Below are the entries to work from; restate word for word the portion that opens with the line containing "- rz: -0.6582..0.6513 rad" and closes with the line containing "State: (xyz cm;", keeping both.

Data for processing section start

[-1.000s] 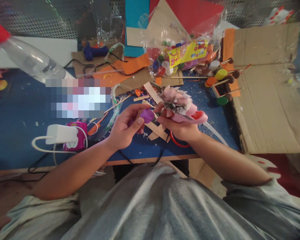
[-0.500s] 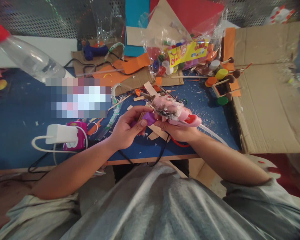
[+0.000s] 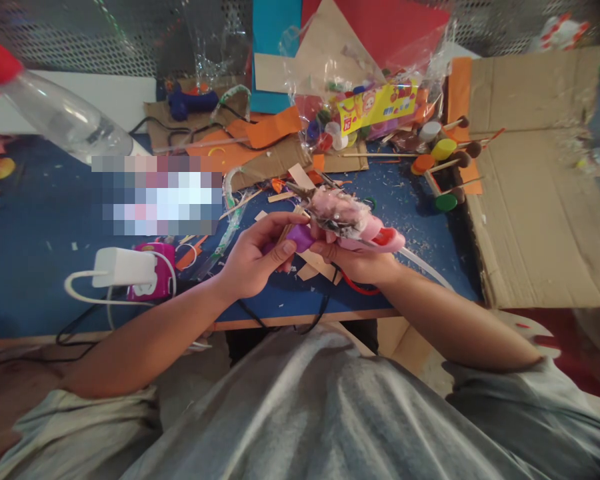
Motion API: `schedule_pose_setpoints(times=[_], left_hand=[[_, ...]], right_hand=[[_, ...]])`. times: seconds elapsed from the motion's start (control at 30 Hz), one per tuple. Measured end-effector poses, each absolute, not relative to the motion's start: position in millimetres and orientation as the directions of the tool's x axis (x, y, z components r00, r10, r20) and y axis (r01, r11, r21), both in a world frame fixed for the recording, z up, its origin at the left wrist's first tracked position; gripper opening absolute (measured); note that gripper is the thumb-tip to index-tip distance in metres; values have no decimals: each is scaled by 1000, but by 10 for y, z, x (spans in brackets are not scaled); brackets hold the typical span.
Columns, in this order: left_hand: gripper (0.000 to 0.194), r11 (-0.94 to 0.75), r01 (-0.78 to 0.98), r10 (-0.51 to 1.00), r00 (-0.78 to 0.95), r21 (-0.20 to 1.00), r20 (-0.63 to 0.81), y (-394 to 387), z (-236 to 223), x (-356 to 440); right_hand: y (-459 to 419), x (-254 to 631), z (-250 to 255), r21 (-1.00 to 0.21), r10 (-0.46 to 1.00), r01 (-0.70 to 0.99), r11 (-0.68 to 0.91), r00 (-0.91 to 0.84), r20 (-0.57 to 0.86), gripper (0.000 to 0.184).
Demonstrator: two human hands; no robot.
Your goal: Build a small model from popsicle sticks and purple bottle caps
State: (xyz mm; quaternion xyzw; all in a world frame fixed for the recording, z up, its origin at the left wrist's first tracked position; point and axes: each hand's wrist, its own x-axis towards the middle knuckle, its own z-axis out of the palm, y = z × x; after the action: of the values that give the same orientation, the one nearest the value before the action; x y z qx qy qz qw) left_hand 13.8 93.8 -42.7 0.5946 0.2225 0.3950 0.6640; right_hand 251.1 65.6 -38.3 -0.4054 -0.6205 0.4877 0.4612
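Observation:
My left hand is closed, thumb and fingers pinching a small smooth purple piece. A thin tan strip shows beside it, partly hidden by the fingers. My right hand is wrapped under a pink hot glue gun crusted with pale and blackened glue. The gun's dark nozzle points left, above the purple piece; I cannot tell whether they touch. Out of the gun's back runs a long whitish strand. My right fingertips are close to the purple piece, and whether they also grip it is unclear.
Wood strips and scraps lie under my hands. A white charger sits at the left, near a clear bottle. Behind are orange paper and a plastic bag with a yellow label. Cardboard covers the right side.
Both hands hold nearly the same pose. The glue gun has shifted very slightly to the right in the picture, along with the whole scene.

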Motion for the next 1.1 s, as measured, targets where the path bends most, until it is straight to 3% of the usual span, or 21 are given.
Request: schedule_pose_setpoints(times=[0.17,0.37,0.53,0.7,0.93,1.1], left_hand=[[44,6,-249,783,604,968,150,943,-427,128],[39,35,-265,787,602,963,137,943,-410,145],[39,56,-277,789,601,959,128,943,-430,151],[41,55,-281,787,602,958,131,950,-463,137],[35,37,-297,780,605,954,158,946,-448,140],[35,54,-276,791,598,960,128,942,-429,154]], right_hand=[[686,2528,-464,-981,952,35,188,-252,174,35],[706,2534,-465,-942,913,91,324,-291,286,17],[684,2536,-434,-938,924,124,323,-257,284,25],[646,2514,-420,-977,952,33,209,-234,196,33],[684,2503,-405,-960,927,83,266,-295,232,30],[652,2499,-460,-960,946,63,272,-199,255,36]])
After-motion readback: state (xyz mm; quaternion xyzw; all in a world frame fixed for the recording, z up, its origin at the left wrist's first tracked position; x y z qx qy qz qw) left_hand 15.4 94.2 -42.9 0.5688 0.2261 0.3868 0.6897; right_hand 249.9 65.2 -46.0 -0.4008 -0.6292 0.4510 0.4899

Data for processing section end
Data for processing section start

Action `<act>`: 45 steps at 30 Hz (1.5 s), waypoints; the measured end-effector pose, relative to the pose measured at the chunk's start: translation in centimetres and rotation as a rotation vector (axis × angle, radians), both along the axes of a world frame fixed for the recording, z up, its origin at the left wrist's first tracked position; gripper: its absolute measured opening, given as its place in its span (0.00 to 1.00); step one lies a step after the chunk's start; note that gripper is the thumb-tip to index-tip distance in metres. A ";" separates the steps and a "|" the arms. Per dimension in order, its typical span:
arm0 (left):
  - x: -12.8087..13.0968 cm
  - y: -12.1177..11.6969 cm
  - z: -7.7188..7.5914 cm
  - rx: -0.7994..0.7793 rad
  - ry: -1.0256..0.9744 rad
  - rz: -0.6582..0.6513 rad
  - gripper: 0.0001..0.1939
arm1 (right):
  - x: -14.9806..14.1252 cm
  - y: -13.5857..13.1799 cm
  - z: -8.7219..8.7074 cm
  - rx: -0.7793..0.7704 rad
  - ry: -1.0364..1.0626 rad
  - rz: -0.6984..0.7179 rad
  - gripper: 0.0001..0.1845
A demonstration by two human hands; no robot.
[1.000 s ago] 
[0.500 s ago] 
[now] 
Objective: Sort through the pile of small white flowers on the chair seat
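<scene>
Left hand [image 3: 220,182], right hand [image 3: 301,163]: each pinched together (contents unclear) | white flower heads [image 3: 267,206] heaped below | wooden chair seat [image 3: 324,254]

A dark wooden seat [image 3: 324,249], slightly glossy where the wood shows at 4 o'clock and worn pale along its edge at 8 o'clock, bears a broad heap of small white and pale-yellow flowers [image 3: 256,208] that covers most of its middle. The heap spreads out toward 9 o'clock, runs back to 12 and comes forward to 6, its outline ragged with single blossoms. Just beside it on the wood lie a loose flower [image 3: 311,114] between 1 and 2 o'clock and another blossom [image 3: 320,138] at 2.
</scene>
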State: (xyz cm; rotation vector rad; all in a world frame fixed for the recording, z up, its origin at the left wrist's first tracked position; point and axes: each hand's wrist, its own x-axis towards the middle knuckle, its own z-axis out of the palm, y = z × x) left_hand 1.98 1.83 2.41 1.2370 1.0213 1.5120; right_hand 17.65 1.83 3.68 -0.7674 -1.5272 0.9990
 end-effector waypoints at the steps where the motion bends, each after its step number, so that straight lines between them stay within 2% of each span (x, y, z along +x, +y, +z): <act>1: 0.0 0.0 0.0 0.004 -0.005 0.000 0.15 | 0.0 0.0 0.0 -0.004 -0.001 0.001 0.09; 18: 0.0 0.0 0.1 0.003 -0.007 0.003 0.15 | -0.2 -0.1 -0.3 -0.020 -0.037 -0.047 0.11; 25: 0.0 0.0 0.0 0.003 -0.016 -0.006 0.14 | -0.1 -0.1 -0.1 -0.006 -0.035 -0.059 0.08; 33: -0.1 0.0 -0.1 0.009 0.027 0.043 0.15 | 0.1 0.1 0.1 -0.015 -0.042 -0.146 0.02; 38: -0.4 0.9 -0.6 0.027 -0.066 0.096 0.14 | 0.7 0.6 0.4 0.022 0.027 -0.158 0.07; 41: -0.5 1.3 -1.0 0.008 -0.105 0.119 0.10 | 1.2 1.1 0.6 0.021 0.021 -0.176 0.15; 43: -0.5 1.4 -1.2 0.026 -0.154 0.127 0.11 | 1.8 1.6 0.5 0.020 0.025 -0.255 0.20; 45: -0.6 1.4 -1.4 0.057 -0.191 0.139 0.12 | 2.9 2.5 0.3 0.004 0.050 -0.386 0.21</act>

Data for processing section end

**Task result**
  - rz: -0.6582..0.6513 rad
  - gripper: 0.0001..0.1939
arm1 (right):
  - x: -14.9806..14.1252 cm
  - y: -13.5857..13.1799 cm
  - z: -8.7219..8.7074 cm
  - rx: -0.7793..0.7704 rad
  - ry: -1.0364..1.0626 rad
  - rz: -0.6984..0.7179 rad
  - gripper: 0.0001..0.1845
A demonstration by two human hands; no robot.
[1.000 s ago] 
[0.500 s ago] 
[now] 
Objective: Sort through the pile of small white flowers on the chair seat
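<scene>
Left hand [image 3: 220,182], right hand [image 3: 301,163]: each pinched together (contents unclear) | white flower heads [image 3: 267,206] heaped below | wooden chair seat [image 3: 324,254]

A dark wooden seat [image 3: 324,249], slightly glossy where the wood shows at 4 o'clock and worn pale along its edge at 8 o'clock, bears a broad heap of small white and pale-yellow flowers [image 3: 256,208] that covers most of its middle. The heap spreads out toward 9 o'clock, runs back to 12 and comes forward to 6, its outline ragged with single blossoms. Just beside it on the wood lie a loose flower [image 3: 311,114] between 1 and 2 o'clock and another blossom [image 3: 320,138] at 2.
</scene>
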State: (xyz cm; rotation vector rad; all in a world frame fixed for the recording, z up, its origin at the left wrist's first tracked position; point and axes: each hand's wrist, its own x-axis towards the middle knuckle, its own z-axis out of the palm, y = z × x) left_hand 1.98 1.83 2.41 1.2370 1.0213 1.5120; right_hand 17.65 1.83 3.68 -0.7674 -1.5272 0.9990

The output contains nothing more.